*** Block opens ***

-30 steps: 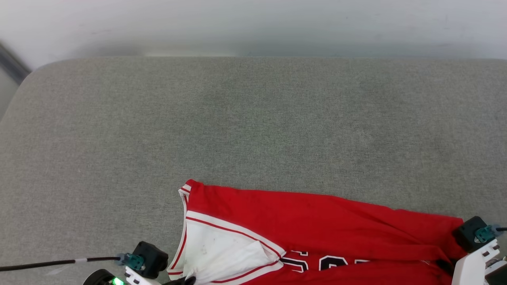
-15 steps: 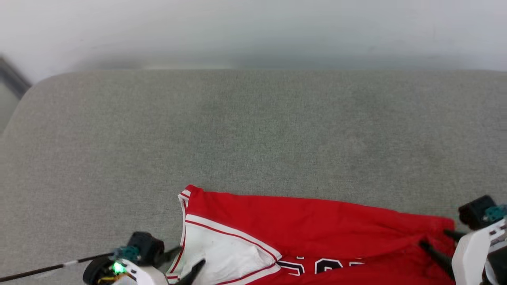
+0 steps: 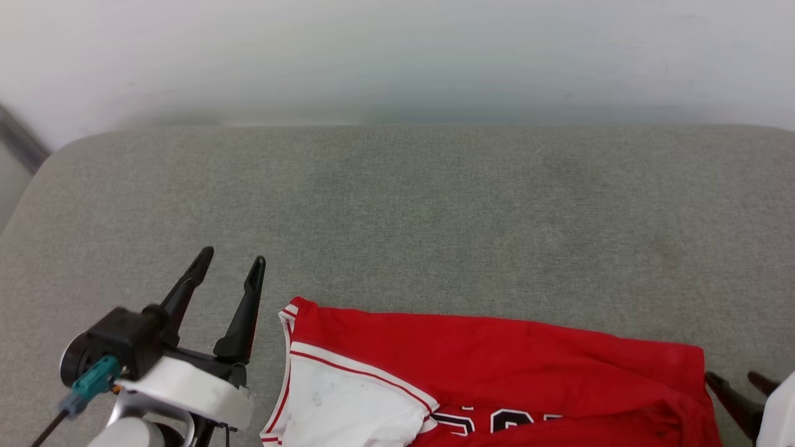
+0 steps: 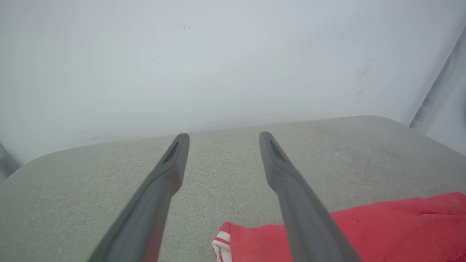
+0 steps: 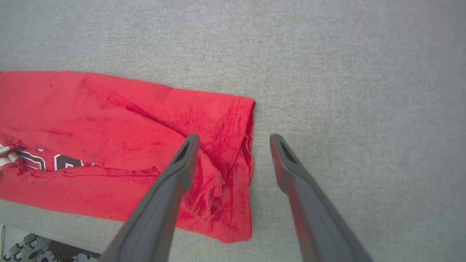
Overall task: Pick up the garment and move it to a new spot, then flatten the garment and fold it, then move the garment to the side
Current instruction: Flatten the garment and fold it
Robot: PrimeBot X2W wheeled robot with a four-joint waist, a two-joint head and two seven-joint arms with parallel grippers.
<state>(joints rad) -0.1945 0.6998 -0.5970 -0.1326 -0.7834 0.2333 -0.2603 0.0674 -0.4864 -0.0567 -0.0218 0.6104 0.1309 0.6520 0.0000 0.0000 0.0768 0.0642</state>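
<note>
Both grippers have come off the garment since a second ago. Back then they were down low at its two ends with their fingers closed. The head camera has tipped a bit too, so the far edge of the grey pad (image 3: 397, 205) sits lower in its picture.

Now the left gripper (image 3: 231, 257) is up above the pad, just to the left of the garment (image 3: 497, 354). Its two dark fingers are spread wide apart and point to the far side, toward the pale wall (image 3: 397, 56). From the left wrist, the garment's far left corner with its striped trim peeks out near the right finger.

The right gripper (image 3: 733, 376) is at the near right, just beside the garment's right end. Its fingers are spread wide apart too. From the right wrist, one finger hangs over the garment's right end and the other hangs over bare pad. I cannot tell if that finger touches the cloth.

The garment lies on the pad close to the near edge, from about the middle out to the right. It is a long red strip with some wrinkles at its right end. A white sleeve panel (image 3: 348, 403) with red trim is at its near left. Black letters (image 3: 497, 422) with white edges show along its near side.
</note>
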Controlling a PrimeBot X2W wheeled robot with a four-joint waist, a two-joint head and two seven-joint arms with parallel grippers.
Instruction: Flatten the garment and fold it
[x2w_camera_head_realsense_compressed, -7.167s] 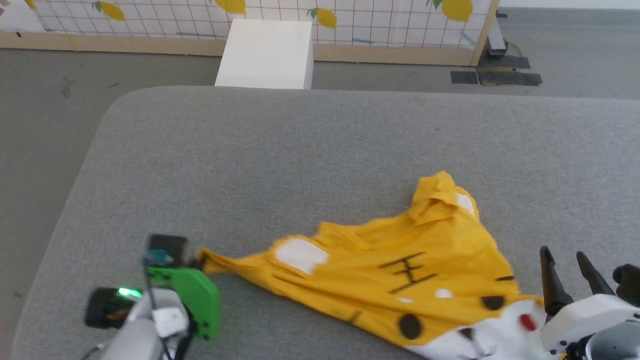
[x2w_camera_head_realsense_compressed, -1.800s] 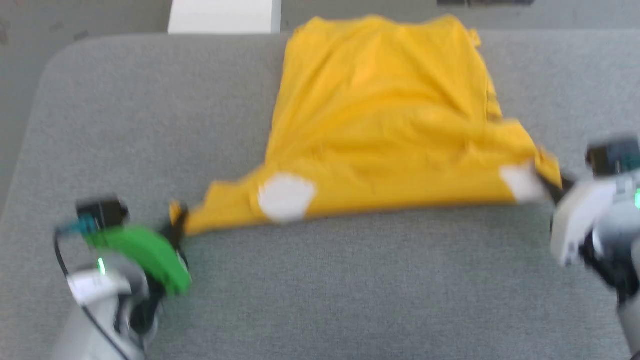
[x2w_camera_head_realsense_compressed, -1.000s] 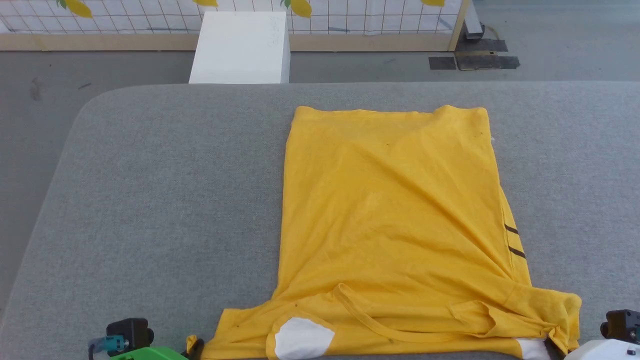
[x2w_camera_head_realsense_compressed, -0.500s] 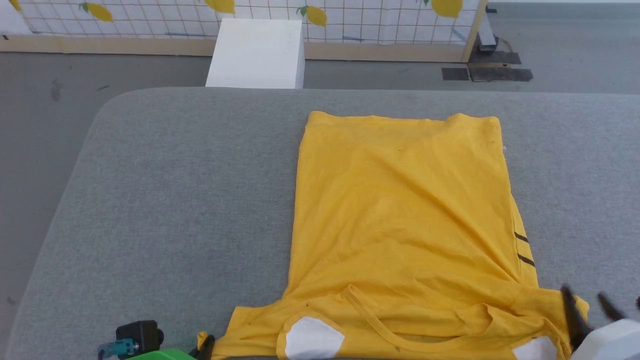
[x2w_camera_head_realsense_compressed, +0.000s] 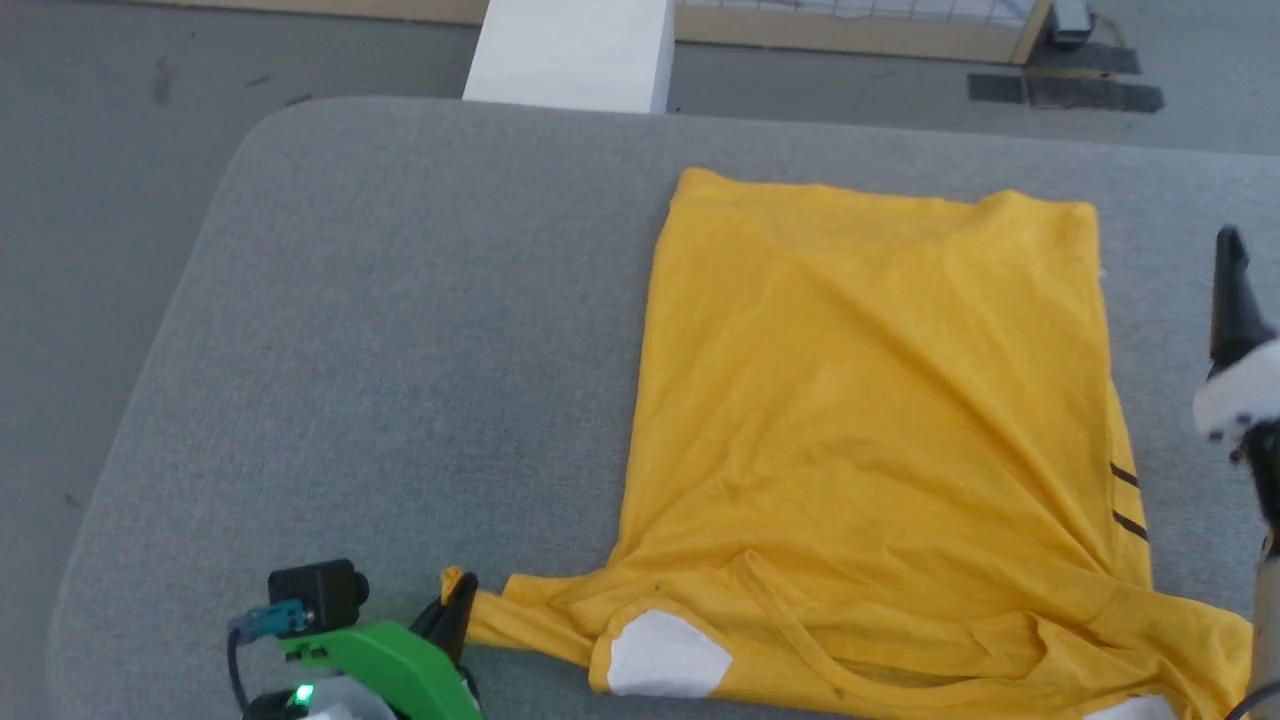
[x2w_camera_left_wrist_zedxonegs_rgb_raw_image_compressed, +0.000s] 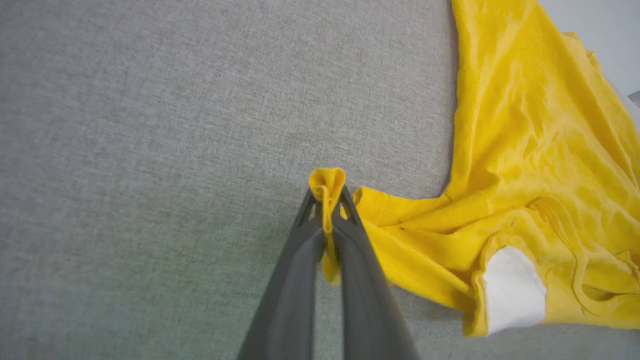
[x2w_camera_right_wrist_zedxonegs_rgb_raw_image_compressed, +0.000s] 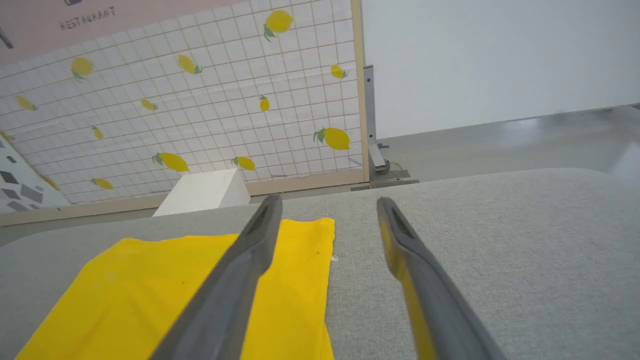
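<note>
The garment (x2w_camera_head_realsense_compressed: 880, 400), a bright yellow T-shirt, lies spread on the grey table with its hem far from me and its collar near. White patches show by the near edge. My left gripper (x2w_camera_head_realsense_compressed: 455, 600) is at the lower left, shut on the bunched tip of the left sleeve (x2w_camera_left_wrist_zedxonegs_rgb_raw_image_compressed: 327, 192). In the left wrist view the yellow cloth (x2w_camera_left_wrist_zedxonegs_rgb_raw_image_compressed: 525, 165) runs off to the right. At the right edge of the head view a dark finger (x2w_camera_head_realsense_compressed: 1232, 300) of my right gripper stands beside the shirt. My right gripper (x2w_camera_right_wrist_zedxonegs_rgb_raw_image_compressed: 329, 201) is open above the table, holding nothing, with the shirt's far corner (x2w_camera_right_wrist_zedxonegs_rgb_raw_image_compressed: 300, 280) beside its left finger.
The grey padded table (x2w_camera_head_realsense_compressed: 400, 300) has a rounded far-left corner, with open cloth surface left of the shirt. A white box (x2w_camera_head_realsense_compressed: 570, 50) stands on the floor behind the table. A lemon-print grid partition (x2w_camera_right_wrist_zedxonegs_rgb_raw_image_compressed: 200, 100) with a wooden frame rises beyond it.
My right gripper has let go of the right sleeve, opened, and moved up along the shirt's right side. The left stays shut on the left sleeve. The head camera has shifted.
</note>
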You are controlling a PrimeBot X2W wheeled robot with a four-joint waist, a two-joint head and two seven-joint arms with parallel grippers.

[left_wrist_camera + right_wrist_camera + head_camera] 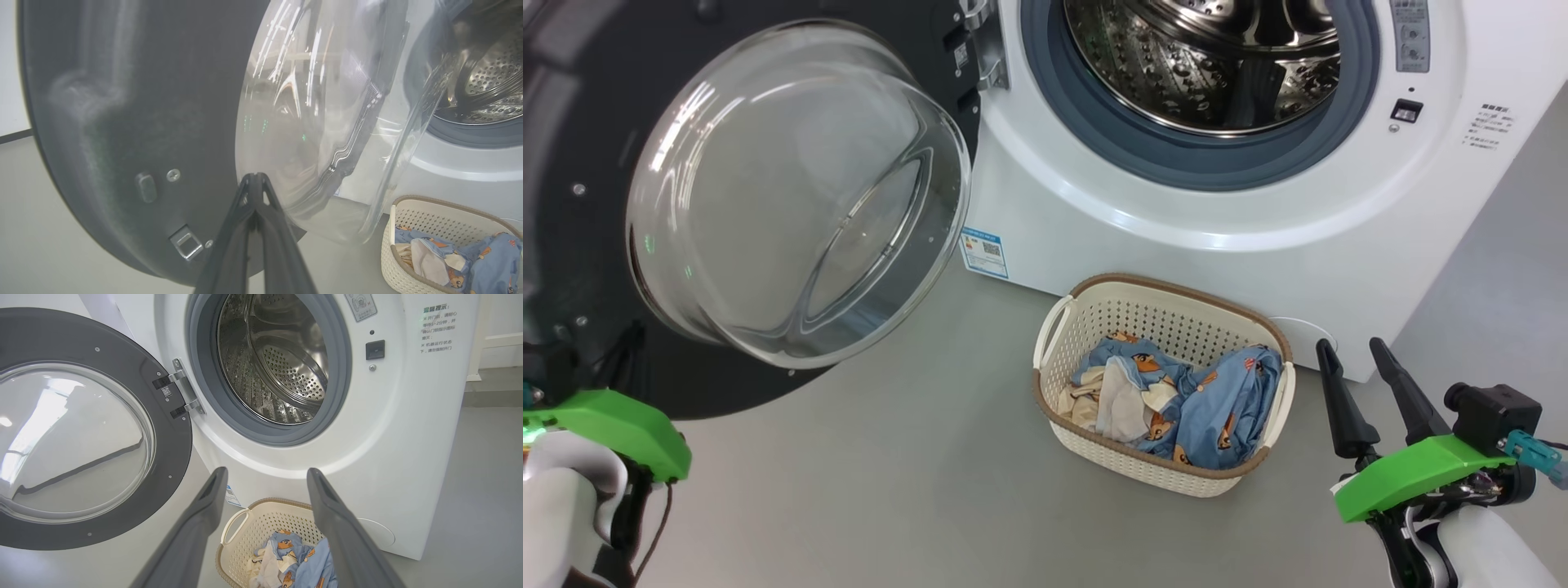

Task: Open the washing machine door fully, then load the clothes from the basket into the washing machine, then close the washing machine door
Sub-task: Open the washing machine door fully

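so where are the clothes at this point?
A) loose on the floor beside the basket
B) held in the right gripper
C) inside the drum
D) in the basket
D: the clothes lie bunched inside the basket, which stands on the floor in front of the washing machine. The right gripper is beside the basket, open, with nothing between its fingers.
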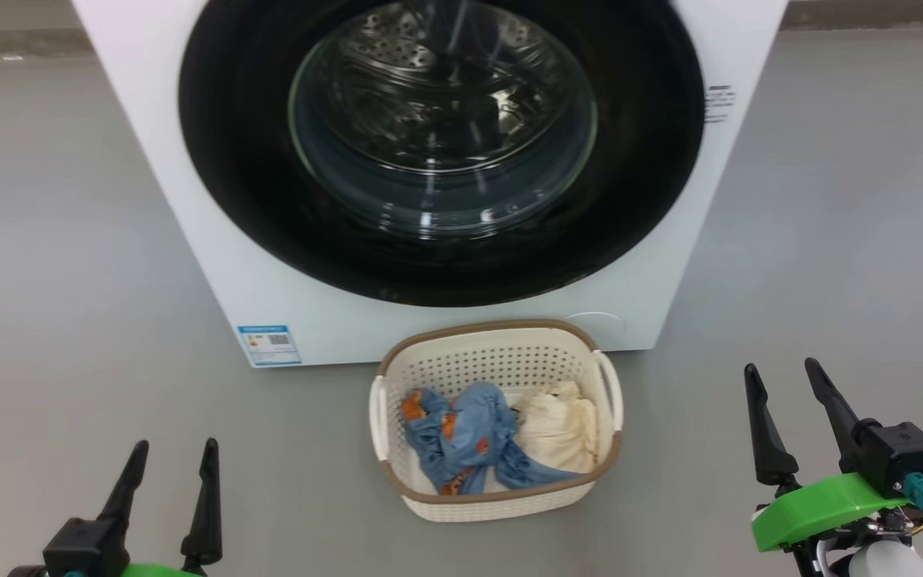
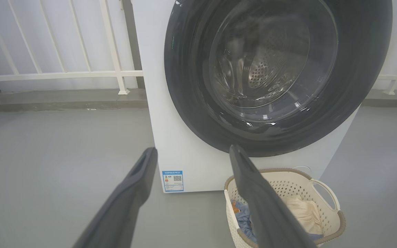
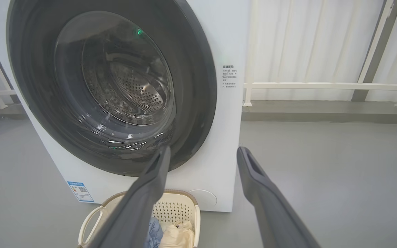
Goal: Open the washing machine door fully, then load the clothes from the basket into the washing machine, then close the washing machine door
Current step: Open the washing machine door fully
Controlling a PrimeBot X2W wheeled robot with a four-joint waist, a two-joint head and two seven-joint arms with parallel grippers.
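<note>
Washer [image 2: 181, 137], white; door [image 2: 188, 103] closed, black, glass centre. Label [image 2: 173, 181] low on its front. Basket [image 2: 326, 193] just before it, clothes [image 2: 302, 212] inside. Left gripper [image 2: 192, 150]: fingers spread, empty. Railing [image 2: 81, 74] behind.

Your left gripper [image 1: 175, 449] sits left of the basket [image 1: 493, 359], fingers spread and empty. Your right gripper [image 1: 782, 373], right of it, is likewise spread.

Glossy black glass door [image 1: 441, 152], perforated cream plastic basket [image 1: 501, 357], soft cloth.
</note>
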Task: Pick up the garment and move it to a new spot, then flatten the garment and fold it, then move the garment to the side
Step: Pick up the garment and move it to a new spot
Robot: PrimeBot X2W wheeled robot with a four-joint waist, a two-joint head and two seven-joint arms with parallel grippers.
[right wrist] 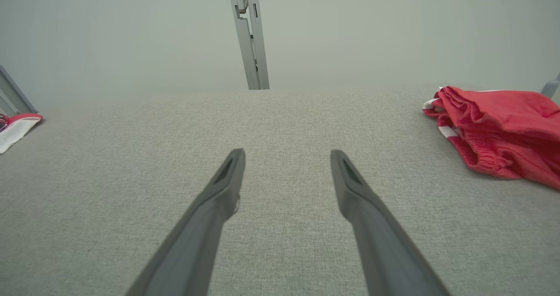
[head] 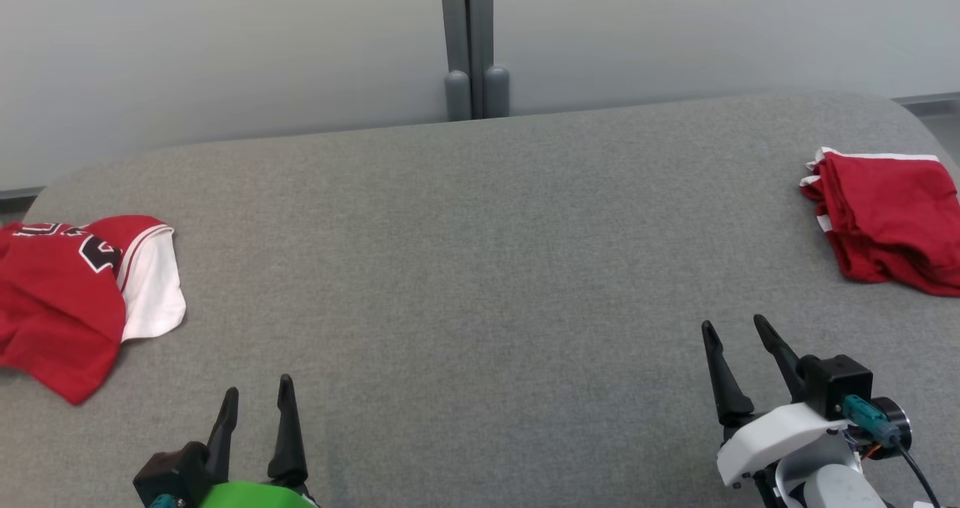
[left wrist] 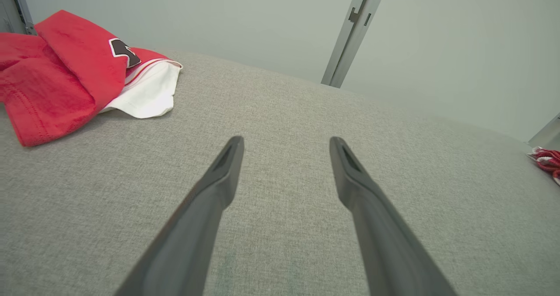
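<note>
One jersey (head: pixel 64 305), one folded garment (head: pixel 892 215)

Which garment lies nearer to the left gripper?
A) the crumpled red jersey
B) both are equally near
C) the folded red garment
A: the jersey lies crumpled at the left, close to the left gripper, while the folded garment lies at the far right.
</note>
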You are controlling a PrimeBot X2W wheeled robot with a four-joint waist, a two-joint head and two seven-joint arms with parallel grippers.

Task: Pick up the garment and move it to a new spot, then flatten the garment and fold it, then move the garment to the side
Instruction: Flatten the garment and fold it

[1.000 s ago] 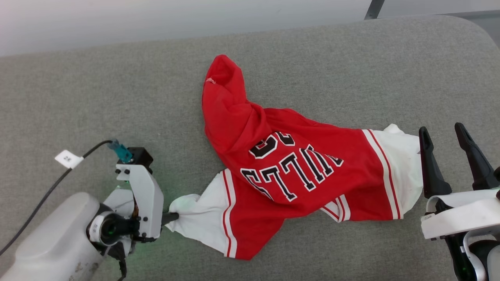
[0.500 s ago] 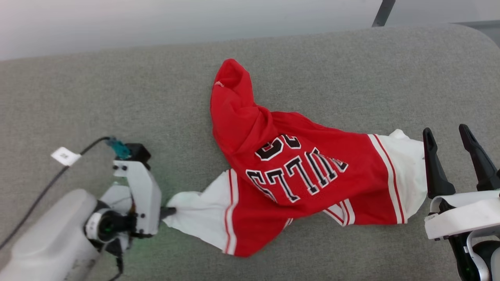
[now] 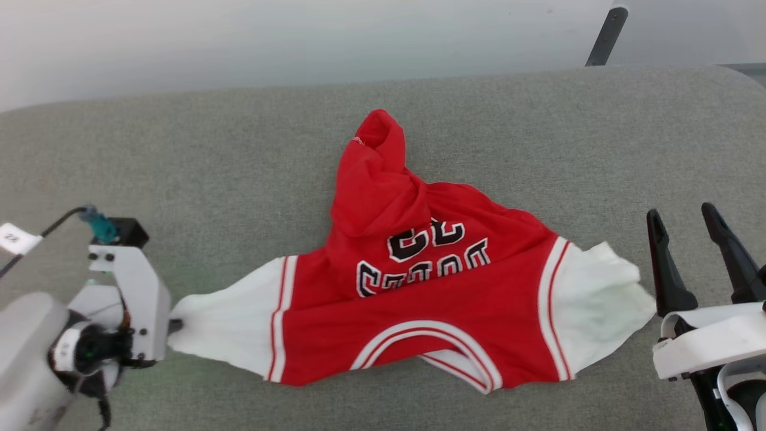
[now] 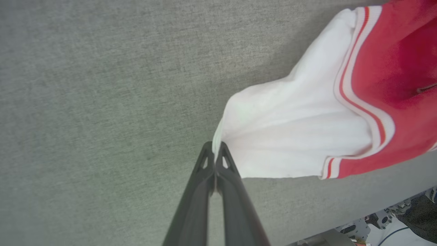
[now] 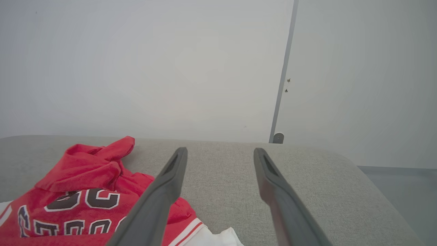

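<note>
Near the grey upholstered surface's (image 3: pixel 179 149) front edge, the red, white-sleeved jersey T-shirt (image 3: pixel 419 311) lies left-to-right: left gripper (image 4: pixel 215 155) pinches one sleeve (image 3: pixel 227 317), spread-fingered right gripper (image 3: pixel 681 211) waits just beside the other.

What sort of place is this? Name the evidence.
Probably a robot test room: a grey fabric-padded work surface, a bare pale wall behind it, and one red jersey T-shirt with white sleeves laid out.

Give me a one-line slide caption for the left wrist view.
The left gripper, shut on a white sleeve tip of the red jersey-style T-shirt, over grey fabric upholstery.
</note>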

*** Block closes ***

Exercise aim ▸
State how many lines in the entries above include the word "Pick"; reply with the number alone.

Answer to the problem ▸
4